An article recently published in LUX reflects on the role of lighting design in Building Information Modelling (BIM), which is evolving past a 3D construction modeling system to include all services, including lighting. This opens the possibility for BIM to become a new collaborative tool for design teams.
Typically, the lighting design for a building only comes along once the building design is ‘frozen’; everyone has agreed where the walls and the ceiling are going and – if we’re lucky – where all the furniture will be placed. At this point it’s possible for the lighting designer, who might be a manufacturer, to produce the layouts and the supporting performance data. It is the system that we all understand and we know the drawbacks to it.

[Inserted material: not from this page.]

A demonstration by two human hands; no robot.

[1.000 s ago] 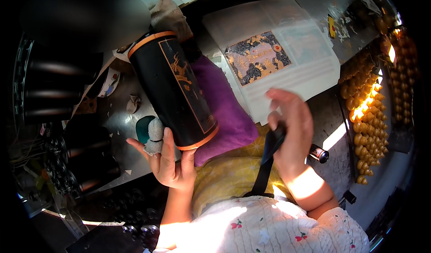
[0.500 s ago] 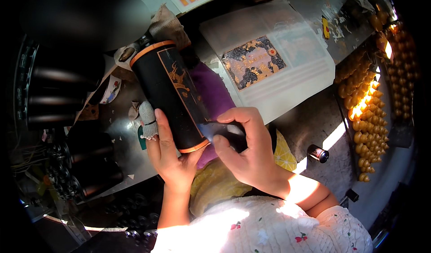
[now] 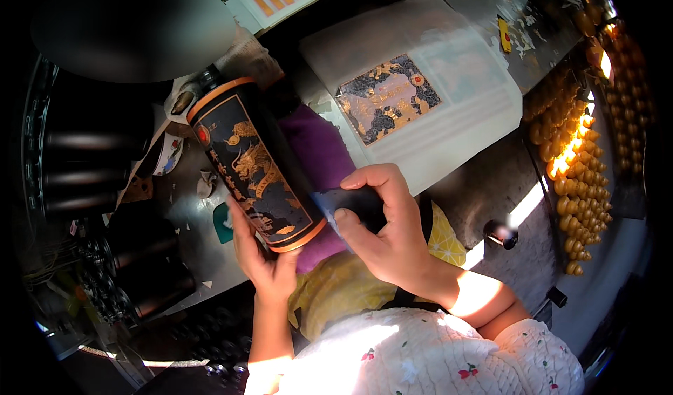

But that traditional approach brings its own problems. A ‘frozen’ scheme can be unfrozen at any point, requiring a late re-visit to the scheme; manufacturers often find that they’re just one among a number of other manufacturers, with no guarantee that all of the time taken in developing the scheme will result in an order; worst of all, a successful scheme, costed and approved, can still be lost due to ‘value engineering’.
The BIM approach will be different. The higher level of engagement required by the members of the project team will create an inherent flexibility within the process. This will make design changes more organic to the process. The productivity benefit comes from directly supporting design development – a far cry from the phonecall that would once inform designers of major changes.